Bij vonnis van 6 juli 2016 beslist de arbeidsrechtbank over de kennelijke onredelijkheid van een ontslag. De werknemer moet aantonen dat zijn ontslag gebaseerd is op redenen die geen verband houden met de noodwendigheden van de onderneming en dat een normale en redelijke werkgever hiertoe nooit zou beslissen.

De feiten

Een werknemer is in dienst van de onderneming sinds 2011 in de functie van interne chauffeur. Hij rijdt met vrachtwagenopleggers naar de eindcontrole en heeft hiervoor een specifiek rijbewijs.

Tijdens zijn periode van tewerkstelling is de Bradfordindex (een maatstaf om de afwezigheidsdagen van het personeel te meten) van de werknemer ingevolge diverse periodes van arbeidsongeschiktheid steeds vrij hoog.
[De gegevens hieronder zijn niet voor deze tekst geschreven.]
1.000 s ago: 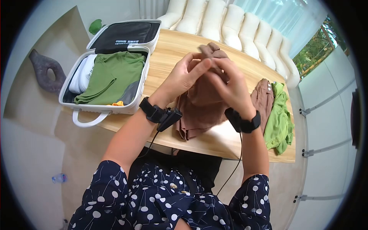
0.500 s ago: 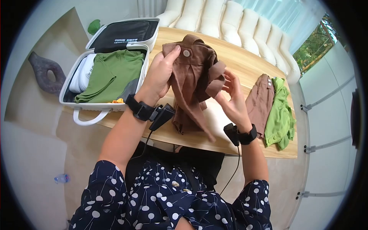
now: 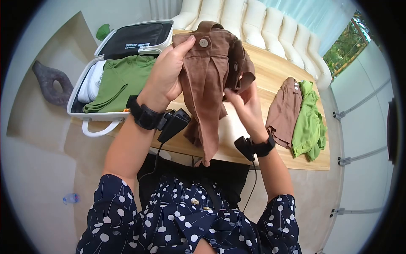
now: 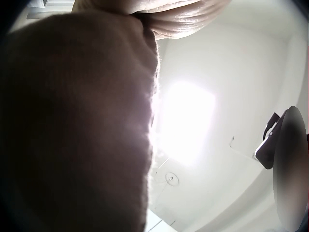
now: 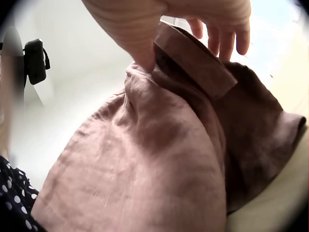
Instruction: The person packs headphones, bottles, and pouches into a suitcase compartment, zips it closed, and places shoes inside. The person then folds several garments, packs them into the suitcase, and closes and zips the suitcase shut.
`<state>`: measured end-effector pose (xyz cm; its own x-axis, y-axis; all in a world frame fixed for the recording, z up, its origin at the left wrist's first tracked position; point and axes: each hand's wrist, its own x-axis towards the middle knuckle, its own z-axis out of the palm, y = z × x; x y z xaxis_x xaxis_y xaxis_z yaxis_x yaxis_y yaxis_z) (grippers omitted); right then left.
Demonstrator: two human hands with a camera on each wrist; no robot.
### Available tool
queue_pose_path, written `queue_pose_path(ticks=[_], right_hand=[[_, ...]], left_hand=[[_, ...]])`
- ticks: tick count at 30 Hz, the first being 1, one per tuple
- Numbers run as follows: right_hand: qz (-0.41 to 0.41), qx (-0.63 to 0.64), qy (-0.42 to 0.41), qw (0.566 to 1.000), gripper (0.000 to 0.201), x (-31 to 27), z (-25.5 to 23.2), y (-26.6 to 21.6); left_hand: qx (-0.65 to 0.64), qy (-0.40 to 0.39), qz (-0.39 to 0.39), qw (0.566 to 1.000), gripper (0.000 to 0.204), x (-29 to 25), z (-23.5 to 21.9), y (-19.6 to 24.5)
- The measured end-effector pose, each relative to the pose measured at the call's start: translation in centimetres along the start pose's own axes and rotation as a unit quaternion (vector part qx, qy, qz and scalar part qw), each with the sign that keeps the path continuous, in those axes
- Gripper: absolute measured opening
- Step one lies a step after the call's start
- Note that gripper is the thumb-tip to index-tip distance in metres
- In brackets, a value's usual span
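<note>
Brown shorts (image 3: 207,70) with a buttoned, pleated waistband hang over the table in front of me. My left hand (image 3: 167,76) grips the waistband's left end, its thumb lying on top beside a button. At the other end of the waistband, my right hand (image 3: 246,111) has the cloth between thumb and fingers. The right wrist view shows that thumb against the bunched shorts (image 5: 154,145), with the fingers behind the waistband. Dark, close cloth of the shorts (image 4: 77,121) fills much of the left wrist view.
An open white suitcase (image 3: 78,115) on the left holds a green garment (image 3: 120,78) and white items (image 3: 94,82). To the right on the wooden table (image 3: 311,164) lie another brown garment (image 3: 285,110) and a bright green one (image 3: 306,127). A cushioned sofa (image 3: 256,25) stands behind.
The shorts have been lifted and turned, so the buttoned waistband faces me. My left hand rose with them. My right hand let go, then moved back in to the waistband's right side.
</note>
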<state>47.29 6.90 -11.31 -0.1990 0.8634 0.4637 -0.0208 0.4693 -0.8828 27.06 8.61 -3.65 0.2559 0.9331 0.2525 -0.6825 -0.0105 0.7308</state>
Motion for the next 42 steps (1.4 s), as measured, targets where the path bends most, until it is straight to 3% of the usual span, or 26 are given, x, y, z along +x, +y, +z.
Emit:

De werknemer is meer dan het gemiddelde afwezig.

Vanaf juni 2014 is de werknemer arbeidsongeschikt. De periodes van arbeidsongeschiktheid worden telkens met een medisch attest verlengd.

In juli 2014 beëindigt de werkgever de arbeidsovereenkomst van de werknemer met de betaling van een opzeggingsvergoeding.

De motivering voor het ontslag luidt als volgt: “de onverwachte afwezigheden verstoren de arbeidsorganisatie en de productie. Telkenmale dienen schikkingen te worden getroffen om dit op te vangen. Deze tussenkomsten vergen productietijd en energie van andere werknemers alsook aanpassingen binnen het bedrijf dewelke nodeloos tijd, energie en geld kosten”.

De beslissing van de rechtbank

De werknemer slaagt niet in zijn bewijsvoering.

De rechtbank kan erin komen dat het niet evident is om telkenmale de afwezigheid van de werknemer te vervangen door een andere werknemer die eveneens in het bezit moet zijn van een specifiek rijbewijs en wiens wegvallen op zijn beurt weer op één of andere manier moet opgevangen worden. Temeer daar de werkgever niet wist of de arbeidsongeschiktheid van de werknemer nadien al dan niet en zo ja voor hoelang zou worden verlengd. Dat dit alles een degelijke planning van de werkorganisatie binnen het bedrijf bemoeilijkte, spreekt voor zich. Aangezien de afwezigheden van de werknemer telkens voor korte tijd verlengd werden, kon de werkgever ook niet op zoek gaan naar een structurele, blijvende oplossing.

De rechtbank oordeelt dat de aangevoerde reden voor het ontslag reëel blijkt en verband houdt met de noodwendigheden inzake de werking van de onderneming. De werkgever heeft zijn recht om tot ontslag over te gaan niet kennelijk onredelijk gebruikt. Een normaal en redelijk werkgever kon in die situatie voor die beslissing opteren.

Het ontslag van de werknemer is dus niet kennelijk onredelijk. Het komt de rechtbank niet toe zich uit te spreken over de opportuniteit van deze beslissing.